- [Action item]
Line by line, please look for the word "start" in the following records, then copy each line you find it in.
··· Data extract
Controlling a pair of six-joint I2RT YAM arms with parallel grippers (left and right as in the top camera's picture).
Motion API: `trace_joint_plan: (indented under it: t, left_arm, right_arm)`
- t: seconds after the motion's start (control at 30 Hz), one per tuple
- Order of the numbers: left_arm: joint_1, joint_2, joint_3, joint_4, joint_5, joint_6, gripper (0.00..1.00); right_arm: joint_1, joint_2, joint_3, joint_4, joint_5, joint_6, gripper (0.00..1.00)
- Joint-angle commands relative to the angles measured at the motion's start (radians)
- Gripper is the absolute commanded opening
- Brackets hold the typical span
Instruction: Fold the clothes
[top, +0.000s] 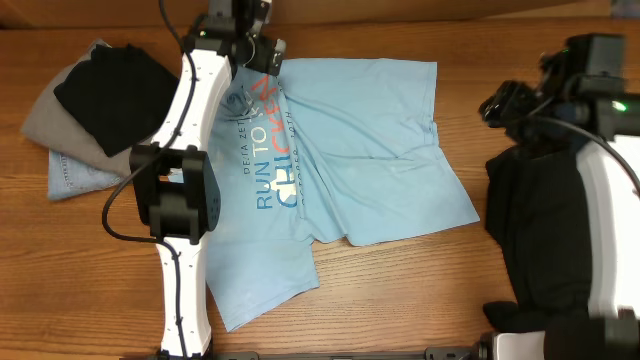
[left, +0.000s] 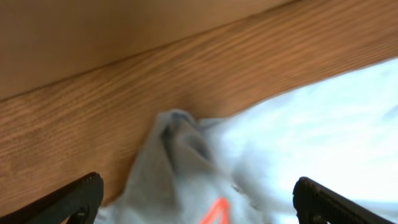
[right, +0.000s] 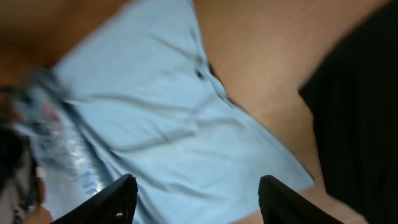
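L gripper (top: 262, 60), overhead: at far edge of T-shirt (top: 380, 150), which lies mid-table. Right half lapped over lettering (top: 268, 150), so looks approx one fold in, rest to do.
L wrist: jaws wide, empty, bunched shirt corner (left: 180, 134) just below.
R wrist: R gripper (right: 198, 188) open, empty, above shirt.

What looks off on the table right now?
The light blue T-shirt is folded crooked: its flap slants across the lettering, half hiding it, and a corner is bunched up at the far edge by the open left claw.
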Motion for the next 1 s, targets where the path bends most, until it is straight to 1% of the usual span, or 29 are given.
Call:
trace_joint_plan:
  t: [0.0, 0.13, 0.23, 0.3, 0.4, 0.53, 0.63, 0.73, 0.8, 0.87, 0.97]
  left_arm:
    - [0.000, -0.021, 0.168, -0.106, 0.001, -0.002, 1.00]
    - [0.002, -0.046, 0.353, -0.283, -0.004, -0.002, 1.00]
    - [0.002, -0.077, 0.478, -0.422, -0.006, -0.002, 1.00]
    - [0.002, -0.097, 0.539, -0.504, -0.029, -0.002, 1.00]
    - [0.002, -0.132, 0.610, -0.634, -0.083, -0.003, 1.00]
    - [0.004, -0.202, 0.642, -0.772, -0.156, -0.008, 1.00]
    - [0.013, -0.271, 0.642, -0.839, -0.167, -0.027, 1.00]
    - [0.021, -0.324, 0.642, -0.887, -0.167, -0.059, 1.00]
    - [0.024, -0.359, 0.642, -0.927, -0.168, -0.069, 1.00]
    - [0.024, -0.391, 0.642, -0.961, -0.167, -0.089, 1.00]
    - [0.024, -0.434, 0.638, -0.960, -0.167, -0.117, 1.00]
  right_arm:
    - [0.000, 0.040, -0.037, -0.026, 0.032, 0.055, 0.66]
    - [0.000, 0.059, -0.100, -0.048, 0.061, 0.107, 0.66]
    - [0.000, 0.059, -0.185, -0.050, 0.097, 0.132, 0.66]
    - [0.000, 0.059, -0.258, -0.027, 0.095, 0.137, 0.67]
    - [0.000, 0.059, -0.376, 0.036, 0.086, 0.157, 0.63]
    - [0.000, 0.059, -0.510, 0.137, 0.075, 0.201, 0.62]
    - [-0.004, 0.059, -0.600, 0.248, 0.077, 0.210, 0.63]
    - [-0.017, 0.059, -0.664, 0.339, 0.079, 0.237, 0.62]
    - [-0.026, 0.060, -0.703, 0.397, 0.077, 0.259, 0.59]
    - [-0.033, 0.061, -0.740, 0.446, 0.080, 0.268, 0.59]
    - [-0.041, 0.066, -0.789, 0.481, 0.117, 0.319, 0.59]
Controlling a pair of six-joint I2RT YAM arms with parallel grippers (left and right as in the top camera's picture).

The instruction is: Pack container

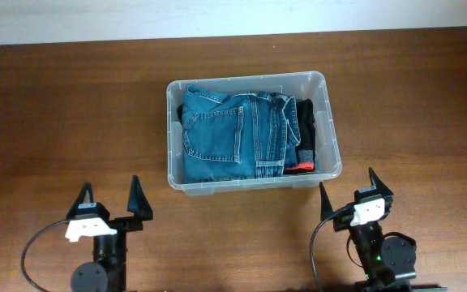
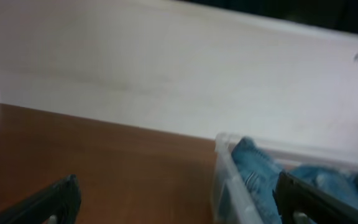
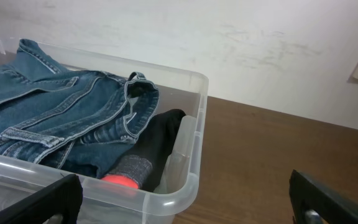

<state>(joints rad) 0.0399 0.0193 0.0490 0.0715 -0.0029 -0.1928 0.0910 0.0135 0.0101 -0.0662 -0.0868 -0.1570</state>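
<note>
The clear plastic container [image 1: 250, 81] stands at the table's middle back. Folded blue jeans [image 1: 229, 134] fill most of it, with a black sock with grey and red toe [image 1: 305, 146] along its right side. My left gripper [image 1: 109, 202] is open and empty near the front, left of the container. My right gripper [image 1: 349, 195] is open and empty at the container's front right corner. In the right wrist view the container's rim [image 3: 185, 190], jeans [image 3: 61, 121] and sock [image 3: 148, 155] show. In the left wrist view the container's edge [image 2: 225, 180] and jeans [image 2: 260, 171] show blurred.
The brown wooden table [image 1: 71, 113] runs to a white wall [image 2: 166, 68] at the back. Black cables loop beside each arm base at the front edge.
</note>
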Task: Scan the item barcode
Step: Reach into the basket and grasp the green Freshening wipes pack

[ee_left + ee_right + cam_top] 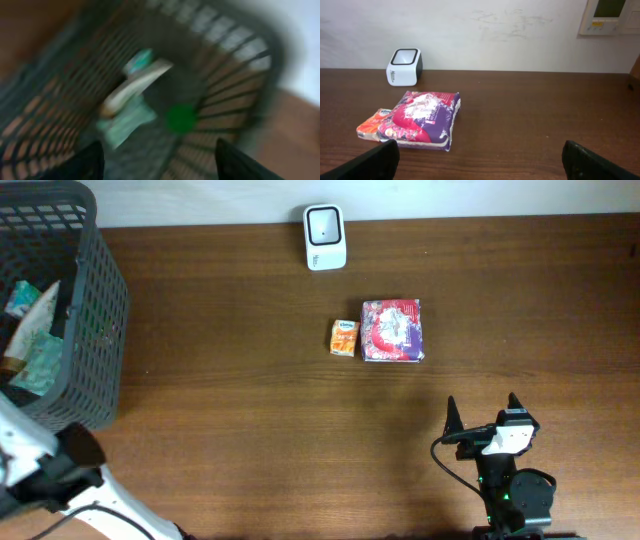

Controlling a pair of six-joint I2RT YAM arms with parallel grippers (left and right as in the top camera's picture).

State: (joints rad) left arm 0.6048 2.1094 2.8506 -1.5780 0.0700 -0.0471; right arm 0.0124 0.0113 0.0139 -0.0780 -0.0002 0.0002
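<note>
My right pincer (480,156) stands wide apart, its 2 dark fingertips (380,160) at the lower corners of the right wrist view, with only bare table (530,125) between them. It holds nothing and touches nothing. From overhead the same pincer (483,412) sits low on the right side of the table, well apart from the goods.

The purple packet (422,120) lies flat on the table ahead of that pincer and to its left. The small orange packet (372,127) lies just beside it, touching or nearly so; I cannot tell which. Beyond them the white scanner (404,66) stands upright against the wall, its dark window facing up and forward. From overhead, the orange packet (344,338) is left of the purple packet (393,330), and the scanner (325,237) is at the table's far edge, apart from both.

My left pincer (157,165) is also apart. Its 2 fingertips (85,162) show at the bottom of a badly blurred left wrist view, with nothing between them. It looks into the dark mesh basket (235,85), where a pale green packet (127,120) and a whitish one (135,85) lie together. A green smear beside them is too blurred to name. Overhead, the basket (100,240) fills the far left corner, and my left arm (40,465) is next to it.
</note>
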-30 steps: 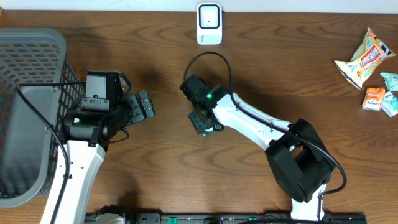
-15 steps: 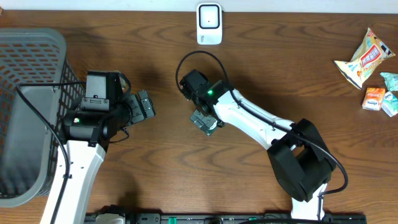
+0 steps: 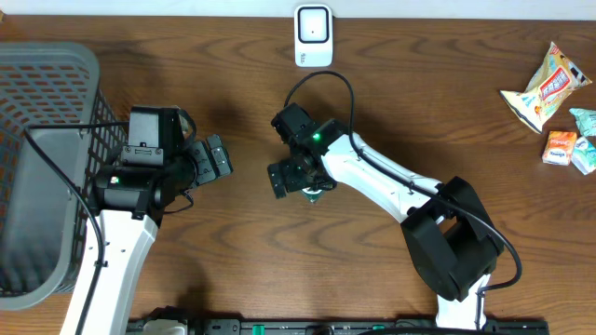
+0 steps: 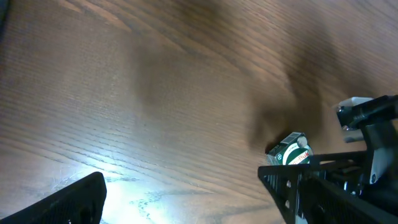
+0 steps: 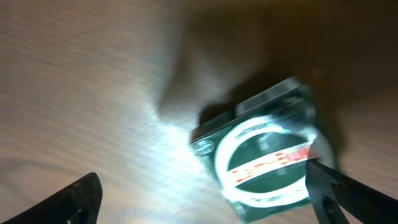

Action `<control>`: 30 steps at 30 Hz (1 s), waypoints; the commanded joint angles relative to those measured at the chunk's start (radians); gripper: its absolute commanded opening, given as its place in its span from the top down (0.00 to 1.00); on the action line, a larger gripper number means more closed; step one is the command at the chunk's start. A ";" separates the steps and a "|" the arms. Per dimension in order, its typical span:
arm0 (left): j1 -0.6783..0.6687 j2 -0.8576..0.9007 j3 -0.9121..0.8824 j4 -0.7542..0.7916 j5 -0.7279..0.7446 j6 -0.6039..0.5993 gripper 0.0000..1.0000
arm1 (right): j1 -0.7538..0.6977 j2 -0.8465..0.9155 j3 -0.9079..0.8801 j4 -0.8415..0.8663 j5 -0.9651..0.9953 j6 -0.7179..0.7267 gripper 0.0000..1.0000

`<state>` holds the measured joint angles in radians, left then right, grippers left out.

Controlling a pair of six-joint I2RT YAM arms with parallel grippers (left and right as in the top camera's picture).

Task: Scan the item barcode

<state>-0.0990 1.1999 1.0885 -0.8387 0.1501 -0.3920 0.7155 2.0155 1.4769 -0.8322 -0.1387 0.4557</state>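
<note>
Overhead cam hangs high above the dark brown wooden worktop (image 3: 466, 112) and looks straight down. It's far enough off to catch everything from the grey plastic mesh basket (image 3: 47, 93) on the left edge to the colourful snack packets (image 3: 545, 88) at far right. Left wrist cam sits low, peering slantwise across the wood. Right wrist cam is way closer, aimed almost straight down, and blurry. All three share the small green-and-white carton (image 4: 290, 151) mid-worktop.

White arm links (image 3: 377, 184), black joints (image 3: 438, 240) and fingers (image 4: 68, 199), looping black cable (image 3: 326, 74), green light (image 3: 316, 141).
</note>
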 commanded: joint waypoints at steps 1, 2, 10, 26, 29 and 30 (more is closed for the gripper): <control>0.006 0.002 0.009 -0.003 -0.013 0.003 0.02 | 0.001 0.009 0.013 0.001 -0.055 0.070 0.03; 0.006 0.002 0.009 -0.002 -0.013 0.003 0.02 | 0.000 0.009 0.013 0.000 -0.047 0.080 0.01; 0.006 0.002 0.009 -0.003 -0.013 0.003 0.02 | -0.020 0.009 0.013 -0.128 0.109 0.490 0.01; 0.006 0.002 0.009 -0.002 -0.013 0.003 0.02 | -0.019 0.069 0.004 -0.077 0.177 0.609 0.01; 0.006 0.002 0.009 -0.002 -0.013 0.003 0.02 | -0.020 0.101 0.004 -0.076 0.175 0.626 0.01; 0.006 0.002 0.009 -0.002 -0.013 0.003 0.02 | -0.020 0.106 0.004 -0.076 0.172 0.626 0.01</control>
<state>-0.0990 1.1999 1.0885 -0.8387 0.1501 -0.3920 0.6975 2.0914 1.4769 -0.9073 -0.0013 1.0397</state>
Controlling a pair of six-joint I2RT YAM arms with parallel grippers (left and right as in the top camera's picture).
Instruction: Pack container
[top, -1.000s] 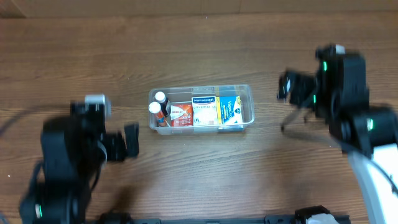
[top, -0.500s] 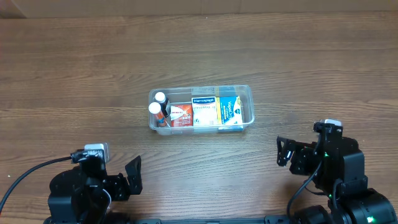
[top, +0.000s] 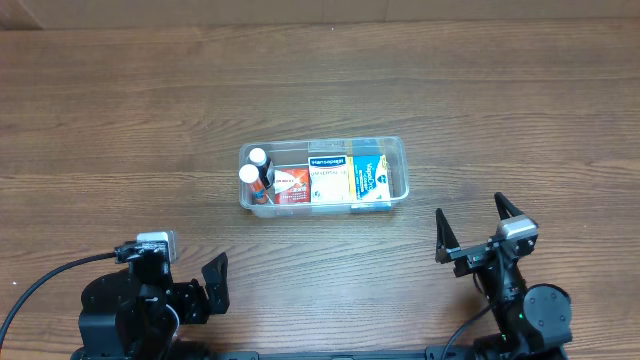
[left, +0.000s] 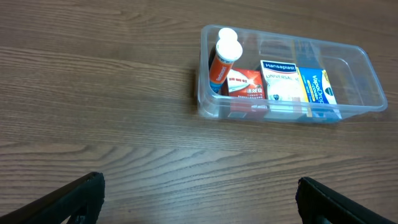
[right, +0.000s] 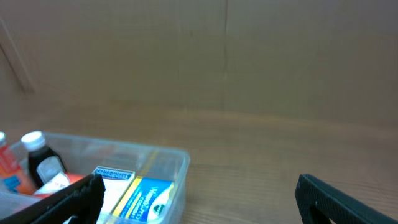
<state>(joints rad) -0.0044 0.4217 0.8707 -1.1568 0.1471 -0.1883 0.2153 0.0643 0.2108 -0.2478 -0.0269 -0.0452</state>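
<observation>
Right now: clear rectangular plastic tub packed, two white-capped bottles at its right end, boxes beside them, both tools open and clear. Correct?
No. The overhead view shows the two white-capped bottles at the left end of the clear rectangular plastic tub, not the right. The rest holds: boxes beside them, left tool and right tool open and clear.

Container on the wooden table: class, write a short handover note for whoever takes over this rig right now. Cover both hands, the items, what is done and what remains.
Left hand: open, empty, near the front edge of the table, apart from the container.
Right hand: open, empty, front right, also apart from it.
Container: mid-table, holding two white-capped bottles, a red box, a Hansaplast box and a yellow-blue box.
Done: every item in view is inside.
Left: probably nothing to pack.
</observation>
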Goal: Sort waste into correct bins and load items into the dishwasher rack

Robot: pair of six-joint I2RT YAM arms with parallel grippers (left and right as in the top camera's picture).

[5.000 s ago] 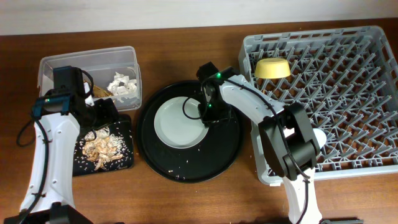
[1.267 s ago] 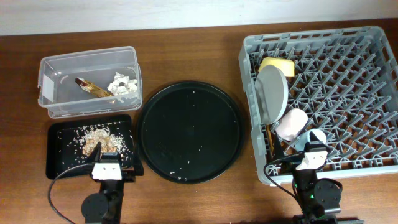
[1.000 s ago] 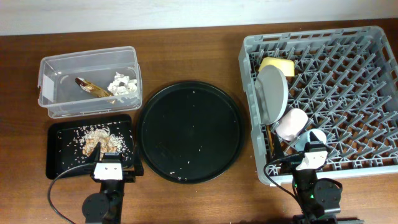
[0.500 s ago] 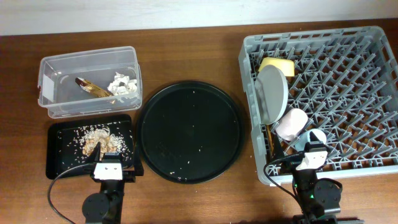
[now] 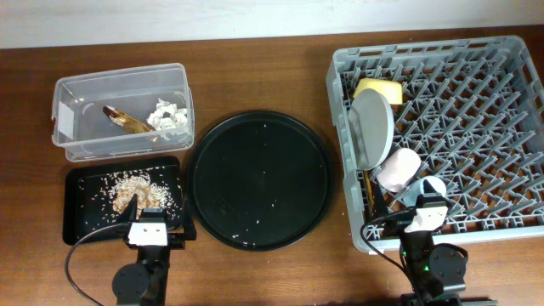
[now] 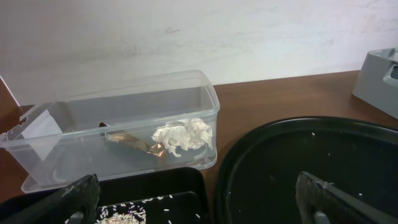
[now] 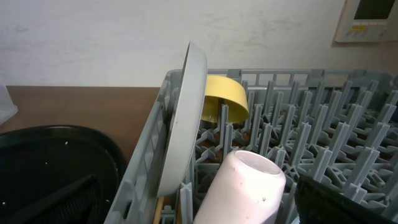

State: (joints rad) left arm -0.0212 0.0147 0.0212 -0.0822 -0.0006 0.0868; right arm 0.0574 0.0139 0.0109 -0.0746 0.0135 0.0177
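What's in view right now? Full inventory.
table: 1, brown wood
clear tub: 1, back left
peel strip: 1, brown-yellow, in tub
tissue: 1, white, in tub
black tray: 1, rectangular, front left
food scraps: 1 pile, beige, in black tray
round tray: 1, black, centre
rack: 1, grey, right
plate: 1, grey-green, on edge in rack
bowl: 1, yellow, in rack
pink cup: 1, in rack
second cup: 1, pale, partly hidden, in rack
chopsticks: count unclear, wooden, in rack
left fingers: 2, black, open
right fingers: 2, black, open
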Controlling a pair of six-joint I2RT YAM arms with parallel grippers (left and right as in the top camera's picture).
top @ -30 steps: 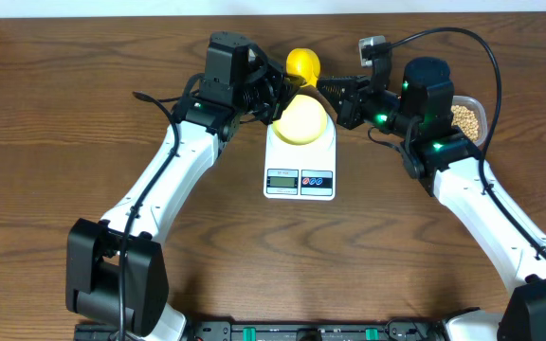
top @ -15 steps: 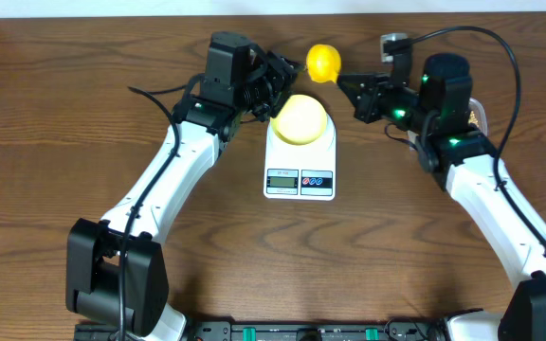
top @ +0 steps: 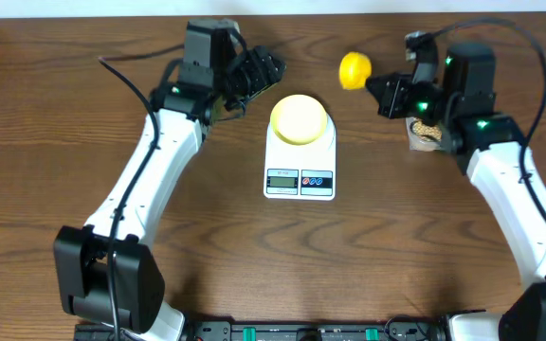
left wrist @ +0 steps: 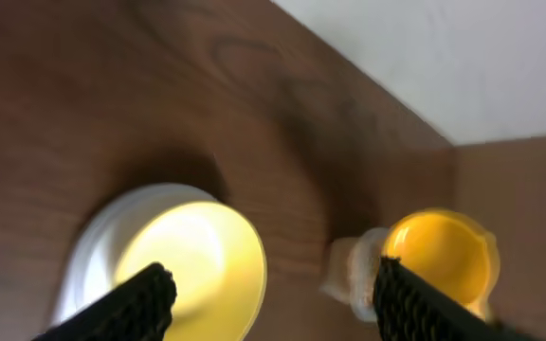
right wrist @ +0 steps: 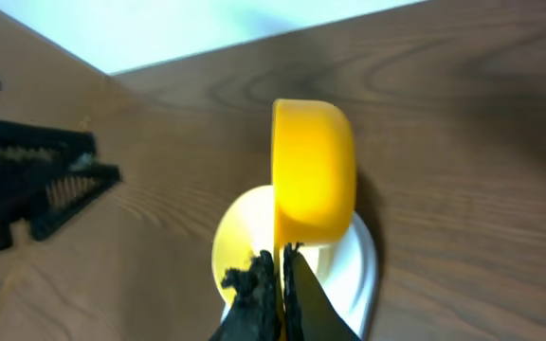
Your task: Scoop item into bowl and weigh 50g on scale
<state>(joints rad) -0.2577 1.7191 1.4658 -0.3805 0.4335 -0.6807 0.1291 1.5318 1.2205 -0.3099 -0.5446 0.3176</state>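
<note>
Right gripper [right wrist: 281,275] is clamped on my yellow scoop [top: 354,69] by its handle, beyond the scale's [top: 300,180] far right corner. My left gripper [top: 268,68] is spread apart (near the bowl, not touching). Bowl [top: 299,117] sits on the scale.

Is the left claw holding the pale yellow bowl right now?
No, in the overhead view the left claw is open and apart from the bowl, which sits on the white scale.
</note>
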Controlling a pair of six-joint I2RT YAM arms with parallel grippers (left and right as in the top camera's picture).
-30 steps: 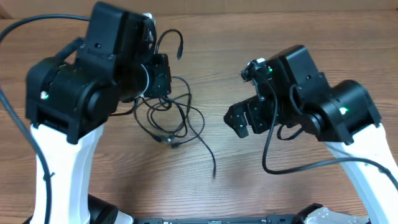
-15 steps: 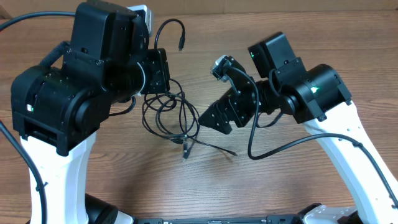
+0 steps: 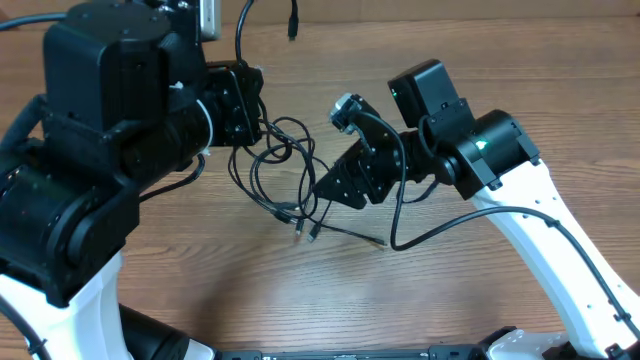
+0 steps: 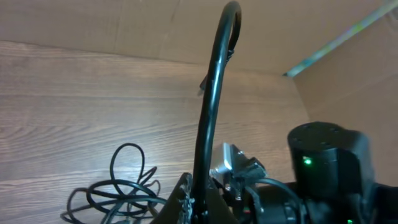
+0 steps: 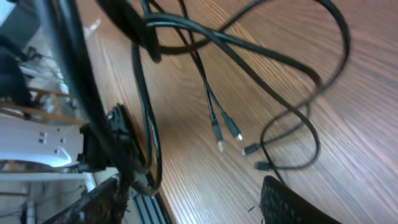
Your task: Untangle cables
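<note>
Left gripper (image 3: pixel 250 108): jaws pressed together on one strand of the cables (image 3: pixel 283 172). In the left wrist view that strand rises from between the fingers and curves over at the top. Right gripper (image 3: pixel 336 187): fingers spread apart, lowered at the right edge of the tangle, loose strands passing between them in the right wrist view, none pinched. Cables: thin black loops on the wooden table (image 3: pixel 520 60) between the two grippers, with small plug ends (image 3: pixel 306 232) trailing toward the near edge.
</note>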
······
- [Solution to the exercise]
- t: seconds after the motion's start (control at 30 Hz), one per tuple
- Joint-angle commands relative to the angles measured at the motion's start (radians)
Action `<control>`: 30 steps at 30 Hz (1 s), waypoints; the commanded joint angles relative to those measured at the chunk's start (radians); gripper: its absolute commanded opening, given as its place in its span from the top down (0.00 to 1.00); on the action line, a larger gripper number means more closed; step one is the command at the chunk's start. A ";" separates the steps and a "|" the arms. Per dimension in order, its typical span:

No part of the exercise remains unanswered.